● EXERCISE DIRECTIONS:
Return every line below exactly, leaving nothing out.

● THE DATA:
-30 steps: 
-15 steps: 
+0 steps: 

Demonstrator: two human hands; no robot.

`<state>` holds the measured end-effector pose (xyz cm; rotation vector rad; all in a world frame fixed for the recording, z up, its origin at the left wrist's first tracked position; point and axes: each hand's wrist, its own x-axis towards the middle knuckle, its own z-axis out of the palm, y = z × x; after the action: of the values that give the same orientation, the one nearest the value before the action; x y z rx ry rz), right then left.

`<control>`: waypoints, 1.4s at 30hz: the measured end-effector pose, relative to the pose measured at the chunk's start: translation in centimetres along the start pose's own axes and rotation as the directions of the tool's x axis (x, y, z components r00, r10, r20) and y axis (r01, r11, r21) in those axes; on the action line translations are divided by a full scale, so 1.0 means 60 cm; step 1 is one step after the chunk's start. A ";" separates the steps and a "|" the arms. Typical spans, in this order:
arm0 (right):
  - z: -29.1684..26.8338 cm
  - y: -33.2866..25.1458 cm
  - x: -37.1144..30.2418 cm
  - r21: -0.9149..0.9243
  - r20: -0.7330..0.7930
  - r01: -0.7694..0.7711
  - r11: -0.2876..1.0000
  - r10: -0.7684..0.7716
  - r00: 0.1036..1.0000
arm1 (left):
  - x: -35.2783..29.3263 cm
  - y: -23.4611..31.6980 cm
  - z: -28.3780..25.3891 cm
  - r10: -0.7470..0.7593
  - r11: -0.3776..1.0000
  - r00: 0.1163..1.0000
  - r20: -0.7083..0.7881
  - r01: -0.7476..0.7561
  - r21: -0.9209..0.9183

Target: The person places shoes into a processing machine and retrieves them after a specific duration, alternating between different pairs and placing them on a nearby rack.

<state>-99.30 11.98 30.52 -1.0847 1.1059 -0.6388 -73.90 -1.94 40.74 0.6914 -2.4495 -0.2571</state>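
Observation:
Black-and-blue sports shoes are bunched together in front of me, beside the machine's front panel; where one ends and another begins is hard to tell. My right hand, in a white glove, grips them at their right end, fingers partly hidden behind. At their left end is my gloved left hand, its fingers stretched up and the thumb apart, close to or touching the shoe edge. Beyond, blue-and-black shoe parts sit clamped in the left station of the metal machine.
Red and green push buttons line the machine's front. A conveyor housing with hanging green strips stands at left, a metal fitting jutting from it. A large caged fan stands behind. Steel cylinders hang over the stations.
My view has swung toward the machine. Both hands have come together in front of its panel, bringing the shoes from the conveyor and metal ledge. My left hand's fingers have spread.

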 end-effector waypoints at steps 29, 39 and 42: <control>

● THE ANSWER:
-30 steps: 
-15 steps: 
+0 steps: 

Demonstrator: two human hands; no robot.

`<state>` holds the measured end-effector pose (xyz cm; rotation vector rad; all in a world frame fixed for the recording, z up, its origin at the left wrist's first tracked position; point and axes: each hand's wrist, its own x-axis towards the middle knuckle, its own z-axis out of the palm, y = z × x; after the action: of the values that give the same orientation, the one nearest the value before the action; x y z rx ry rz), right then left.

`<control>`: waypoints, 1.4s at 30hz: the measured end-effector pose, relative to the pose measured at the chunk's start: translation in centimetres along the start pose's own axes and rotation as the directions of the tool's x axis (x, y, z components r00, r10, r20) and y axis (r01, r11, r21) in those axes; on the action line translations are divided by a full scale, so 1.0 means 60 cm; step 1 is one step after the chunk's start. A ";" separates the steps and a "|" the arms. Typical spans, in this order:
arm0 (right):
  - z: -29.1684..26.8338 cm
  - y: -33.2866..25.1458 cm
  - x: -37.1144..30.2418 cm
  - r21: -0.9149..0.9243
  - r20: -0.7330..0.7930
  - r01: -0.7694..0.7711
  - r11: -0.2876..1.0000
  - r10: -0.7684..0.7716
  - r00: 0.1036..1.0000
arm1 (left):
  - x: -35.2783..29.3263 cm
  - y: -23.4611..31.6980 cm
  - z: -28.3780..25.3891 cm
  - r10: -0.7470..0.7593
  - r11: -0.3776..1.0000
  - r00: 0.1163..1.0000
  - r20: -0.7083..0.7881
  - r01: -0.7476..0.7561
  - r21: -0.9209..0.9183

Target: The person places shoes into a processing machine and retrieves them after a specific duration, alternating between different pairs and placing them on a nearby rack.

<state>-99.30 11.98 30.52 -1.0847 1.1059 -0.6388 -73.90 -1.94 40.74 0.6914 -2.4495 -0.2571</state>
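Observation:
Black-and-blue sports shoes are bunched together in front of me, beside the machine's front panel; where one ends and another begins is hard to tell. My right hand, in a white glove, grips them at their right end, fingers partly hidden behind. At their left end is my gloved left hand, its fingers stretched up and the thumb apart, close to or touching the shoe edge. Beyond, blue-and-black shoe parts sit clamped in the left station of the metal machine.
Red and green push buttons line the machine's front. A conveyor housing with hanging green strips stands at left, a metal fitting jutting from it. A large caged fan stands behind. Steel cylinders hang over the stations.
My view has swung toward the machine. Both hands have come together in front of its panel, bringing the shoes from the conveyor and metal ledge. My left hand's fingers have spread.
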
 end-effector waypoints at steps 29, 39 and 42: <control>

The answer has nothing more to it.